Publicyści opisują także przebieg obrad Sejmu:
24 godziny wcześniej podobnie wyglądały obrady Sejmu na Sali plenarnej. Ich kulminacyjny moment to wystąpienie Borysa Budki i te słowa skierowane do Jarosława Kaczyńskiego: „Dopóki był śp. Lech Kaczyński, pan nie odważył się podnieść ręki na wymiar sprawiedliwości, bo na szczęście był ktoś, kto rozumiał, na czym polega trójpodział władzy”. Prezes PiS odpowiedział szybko i bardzo mocno: „Wiem, że boicie się prawdy, ale nie wycierajcie swoich mord zdradzieckich nazwiskiem mojego śp. brata. Niszczyliście go, zamordowaliście! Jesteście kanaliami!”
— cytują.
Tym razem Kaczyński nie kalkulował, nie myślał o wizerunku. To były emocje człowieka bez wątpienia najmocniej i w najmniej wybredny sposób atakowanego spośród wszystkich uczestników polskiego życia publicznego, prowokowanego cynicznym przywoływaniem wypowiedzi śp. Lecha Kaczyńskiego. Opozycja tylko na to czekała. Na Sali zawrzało. Mało kto już trzymał się na niej swojego miejsca. Tomasz Lenz z PO jak dresiarz odepchnął Józefa Leśniaka z PiS. A liderzy obu partii wojujących z obozem władzy na wyścigi triumfowali przed kamerami, odmieniając przez wszystkie przypadki „niezrównoważenie”, „nienawiść” i „żądzę zemsty”.

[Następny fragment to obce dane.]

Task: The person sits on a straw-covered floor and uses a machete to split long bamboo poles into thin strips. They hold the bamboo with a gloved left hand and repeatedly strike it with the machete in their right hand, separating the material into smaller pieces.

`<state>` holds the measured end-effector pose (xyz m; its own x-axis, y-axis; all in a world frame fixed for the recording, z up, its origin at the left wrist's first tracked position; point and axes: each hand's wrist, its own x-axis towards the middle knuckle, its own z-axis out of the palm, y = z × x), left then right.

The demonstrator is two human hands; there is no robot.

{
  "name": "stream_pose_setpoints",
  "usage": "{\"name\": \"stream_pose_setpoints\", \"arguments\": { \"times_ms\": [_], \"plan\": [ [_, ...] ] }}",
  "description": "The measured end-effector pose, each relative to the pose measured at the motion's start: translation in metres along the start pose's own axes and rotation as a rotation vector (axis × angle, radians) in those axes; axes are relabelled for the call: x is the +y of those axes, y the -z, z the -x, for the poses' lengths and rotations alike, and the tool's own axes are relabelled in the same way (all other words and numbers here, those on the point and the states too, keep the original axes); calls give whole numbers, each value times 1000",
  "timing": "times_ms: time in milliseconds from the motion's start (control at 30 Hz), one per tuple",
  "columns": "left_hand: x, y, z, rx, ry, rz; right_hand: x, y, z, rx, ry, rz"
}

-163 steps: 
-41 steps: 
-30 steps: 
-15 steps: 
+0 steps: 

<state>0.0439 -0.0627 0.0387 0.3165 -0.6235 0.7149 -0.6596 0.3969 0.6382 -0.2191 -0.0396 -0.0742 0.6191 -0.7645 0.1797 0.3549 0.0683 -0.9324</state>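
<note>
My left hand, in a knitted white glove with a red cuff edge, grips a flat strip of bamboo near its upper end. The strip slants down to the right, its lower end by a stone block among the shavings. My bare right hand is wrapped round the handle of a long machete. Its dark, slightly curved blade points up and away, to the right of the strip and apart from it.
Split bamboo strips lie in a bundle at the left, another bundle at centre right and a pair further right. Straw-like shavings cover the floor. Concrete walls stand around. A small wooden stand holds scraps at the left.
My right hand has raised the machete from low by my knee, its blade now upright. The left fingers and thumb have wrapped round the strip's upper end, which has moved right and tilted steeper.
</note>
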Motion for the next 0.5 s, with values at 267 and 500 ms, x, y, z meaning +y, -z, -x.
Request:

Autorzy komentują również reakcję partii rządzącej na asertywną postawę prezydenta:
W PiS panuje powszechne przekonanie, że szach ze strony Andrzeja Dudy to ruch spowodowany przede wszystkim ambicjami, które każą mu „wybijać się na niepodległość od partii-matki”. Według parlamentarzystów PiS szkodzi to „dobrej zmianie”. „– My walczymy o gruntowną zmianę państwa, jest ciężko, jesteśmy lżeni, wyzywani, a prezydent nagle wyskakuje z czymś takim i mówi, że trzeba się naginać. Dlaczego tak się zachowuje właśnie teraz? Przy sprawie tak ważnej dla naprawy państwa?” – zastanawiają się nasi rozmówcy. Nie kryją, że konflikt między partią a Pałacem Prezydenckim może narastać. Pada nawet zdanie: „Być może przed nami czas trudnej kohabitacji”. Z otoczenia prezydenta natomiast słyszymy, że Andrzej Duda nie ma żadnych wątpliwości co do konieczności głębokiej reformy sądów, ale byłoby lepiej, gdyby z nim o tak ważnych projektach rozmawiano
— piszą.
Więcej o ubiegłotygodniowej wojnie o reformę sądownictwa i motywach ataku opozycji totalnej w najnowszym wydaniu tygodnika „wSieci”, dostępnym w sprzedaży od 24 lipca, także w formie e-wydania na http://www.wsieci.pl/e-wydanie.html.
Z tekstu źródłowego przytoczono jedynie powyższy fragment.